Por esta causa o reino governou O Conde Bolonhez, despois alçado Por Rei, quando da vida se apartou Seu irmão Sancho, sempre ao ocio dado. Este, que Afonso o bravo se chamou, Despois de ter o reino segurado, Em dilata-lo cuida; que em terreno Não cabe o altivo peito tão pequeno.
Da terra dos Algarves, que lhe fora Em casamento dada, grande parte Recupera co'o braço, e deita fóra O Mouro, mal querido já de Marte: Este de todo fez livre e senhora Lusitania com força, e bellica arte, E acabou de opprimir a nação forte Na terra, que aos de Luso coube em sorte.
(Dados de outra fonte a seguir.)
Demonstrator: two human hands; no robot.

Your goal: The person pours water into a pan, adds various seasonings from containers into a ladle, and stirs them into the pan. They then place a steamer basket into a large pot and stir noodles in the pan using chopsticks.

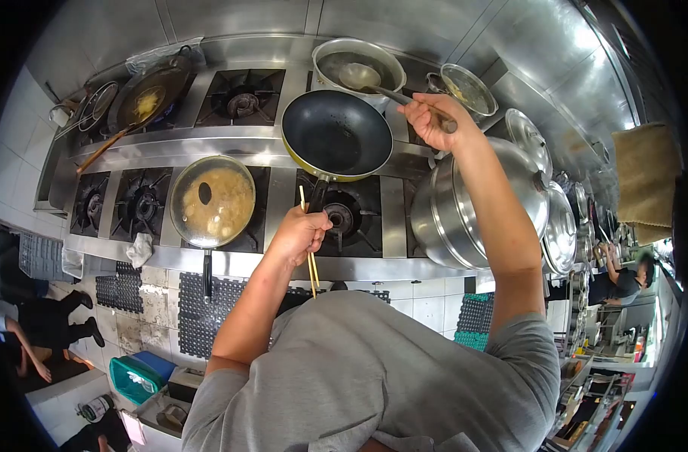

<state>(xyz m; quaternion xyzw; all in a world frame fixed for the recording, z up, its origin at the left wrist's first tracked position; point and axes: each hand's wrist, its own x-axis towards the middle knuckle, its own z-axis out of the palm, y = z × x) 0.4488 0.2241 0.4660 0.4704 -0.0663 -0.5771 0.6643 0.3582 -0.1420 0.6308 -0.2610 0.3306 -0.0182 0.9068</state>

Reinado de D. Diniz, que fundou a Universidade de Coimbra, e mandou edificar muitas villas e fortalezas
Eis despois vem Diniz, que bem parece Do bravo Afonso estirpe nobre e dina, Com quem a fama grande se escurece Da liberalidade Alexandrina:
Com este o reino prospero florece (Alcançada já a paz aurea divina) Em constituições, leis, e costumes, Na terra já tranquilla claros lumes:
Fez primeiro em Coimbra exercitar-se O valeroso officio de Minerva,
E de Helicona as Musas fez passar-se A pizar do Mondego a fertil herva. Quanto pode de Athenas desejar-se, Tudo o soberbo Apollo aqui reserva: Aqui as capellas då tecidas de ouro, Do baccharo, e do sempre verde louro.
Nobres villas de novo edificou, Fortalezas, castellos mui seguros, E quasi o reino todo reformou. Com edificios grandes, e altos muros: Mas despois que a dura Átropos cortou O fio de seus dias já maduros, Ficou-lhe o filho pouco obediente, Quarto Afonso: mas forte e excellente.